If I have to download the data myself then I will need some help. I have spent hours attempting to find the relevant data, but it is all gobbledygook to me. My background is in mathematics and statistics and not bioinformatics. I have tried reading the manuals, but with little success. I need an ELI5 to obtain aligned nucleotide sequences for French, San and Neanderthals.
I suspect the data I am interested in is here: https://genome.ucsc.edu/Neandertal/, however, I don't know how to interpret it.
Other places where it might be are:
http://neandertal.ensemblgenomes.org/index.html https://www.ebi.ac.uk/ena/data/view/PRJEB2065 https://www.eva.mpg.de/genetics/genome-projects/neandertal/index.html
Any help would be greatly appreciated. Thanks.
Edit: I've downloaded the BAM files from here:
ftp://ftp.ebi.ac.uk/pub/databases/ensembl/neandertal/BAM_files/
I also downloaded samtools and have worked out how to view the BAM files. How do I merge multiple BAM files so that they are aligned and then extract the nucleotide sequences?
Are you looking for sequencing reads or for an assembly? Since you're talking about bam files lower, I suspect reads, but this is not entirely clear.

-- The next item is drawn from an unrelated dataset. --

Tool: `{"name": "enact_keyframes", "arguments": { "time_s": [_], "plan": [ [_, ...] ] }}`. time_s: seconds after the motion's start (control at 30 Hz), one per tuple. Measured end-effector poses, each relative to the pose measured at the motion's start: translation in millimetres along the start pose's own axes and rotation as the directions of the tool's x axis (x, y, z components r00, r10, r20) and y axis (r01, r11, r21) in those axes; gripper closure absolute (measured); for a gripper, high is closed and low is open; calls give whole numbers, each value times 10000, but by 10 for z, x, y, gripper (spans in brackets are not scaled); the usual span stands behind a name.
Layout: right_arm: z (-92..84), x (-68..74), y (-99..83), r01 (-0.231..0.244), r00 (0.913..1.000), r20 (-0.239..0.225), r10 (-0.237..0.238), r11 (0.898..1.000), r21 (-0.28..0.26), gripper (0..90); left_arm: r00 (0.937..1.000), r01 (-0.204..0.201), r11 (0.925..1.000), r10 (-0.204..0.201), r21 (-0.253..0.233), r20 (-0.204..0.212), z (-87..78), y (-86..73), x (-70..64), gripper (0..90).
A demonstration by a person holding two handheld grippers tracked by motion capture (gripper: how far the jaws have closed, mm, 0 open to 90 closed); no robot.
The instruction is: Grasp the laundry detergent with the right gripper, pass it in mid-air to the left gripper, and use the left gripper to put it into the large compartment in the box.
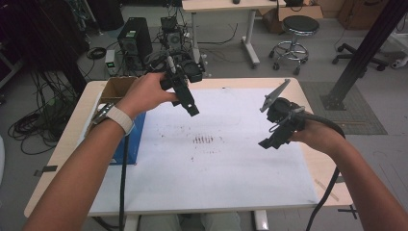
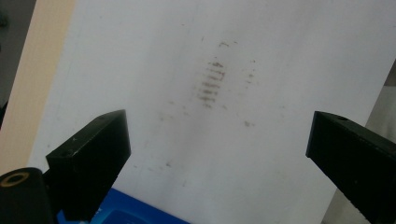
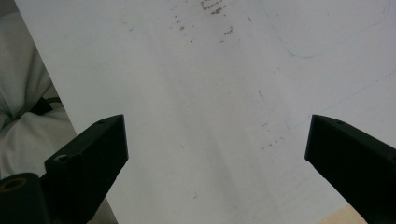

BAM files usually are aligned (except when they aren't)... but the answer is probably
samtools merge
Extract individual reads, or do you want a consensus sequence from this bams?
Thanks for the reply.
I don't think it really matters. I would like the entire genomes, but really I just need sites in the sequences that are approximately independent of each other. If I have the entire genomes then I can randomly select sites far enough apart on chromosomes. If I only have reads then I should still be able to do this.
By a consensus sequence, do you mean an "averaging" of the sequences? I don't want that. Basically, I want three aligned nucleotide sequences for the two human populations and Neanderthals. e.g.
AGTCTACTA...
AGGCTACTA...
AGGCAACTA...
Then I can select a subset of the sites. Missing data is fine. I don't need anything else (except maybe chromosome so I can choose which sites are roughly independent).